Here is a simple Python solution for Dense Matrix X CSR Matrix . It should be clear.
def main(): # 4 x 4 csr matrix # [1, 0, 0, 0], # [2, 0, 3, 0], # [0, 0, 0, 0], # [0, 4, 0, 0], csr_values = [1, 2, 3, 4] col_idx = [0, 0, 2, 1] row_ptr = [0, 1, 3, 3, 4] csr_matrix = [ csr_values, col_idx, row_ptr ] dense_matrix = [ [1, 3, 3, 4], [1, 2, 3, 4], [1, 4, 3, 4], [1, 2, 3, 5], ] res = [ [0, 0, 0, 0], [0, 0, 0, 0], [0, 0, 0, 0], [0, 0, 0, 0], ] # matrix order, assumes both matrices are square n = len(dense_matrix) # res = dense X csr csr_row = 0 # Current row in CSR matrix for i in range(n): start, end = row_ptr[i], row_ptr[i + 1] for j in range(start, end): col, csr_value = col_idx[j], csr_values[j] for k in range(n): dense_value = dense_matrix[k][csr_row] res[k][col] += csr_value * dense_value csr_row += 1 print res if __name__ == '__main__': main()
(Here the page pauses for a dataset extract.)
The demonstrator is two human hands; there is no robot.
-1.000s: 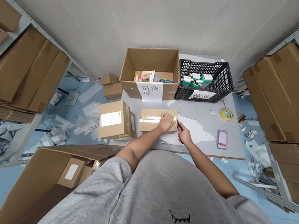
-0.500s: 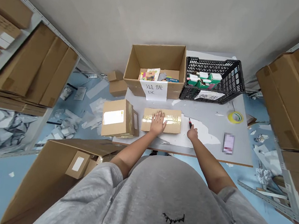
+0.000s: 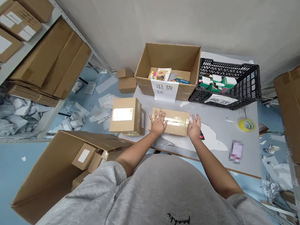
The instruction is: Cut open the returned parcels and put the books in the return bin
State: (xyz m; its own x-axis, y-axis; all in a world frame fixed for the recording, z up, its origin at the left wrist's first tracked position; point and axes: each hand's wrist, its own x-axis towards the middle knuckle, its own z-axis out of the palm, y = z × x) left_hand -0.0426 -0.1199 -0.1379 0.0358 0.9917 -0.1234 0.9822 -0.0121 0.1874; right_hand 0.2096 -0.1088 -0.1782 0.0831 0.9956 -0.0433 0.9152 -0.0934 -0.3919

Is CSR Matrix X Dense Matrix really just a CSR Matrix X Vector product sequence for each row of a dense matrix on the right? Therefore, for this it is enough to simply extend the code shown above to do this.
Moving forward, I suggest you not to code these routines yourself. If you use C ++ (tag based), you can look at Boost ublas , or Eigen . At first, the APIs may seem a little cryptic, but it really stands in the long run. First, you get access to much more functionality that you are likely to require in the future. Secondly, these implementations will be better optimized.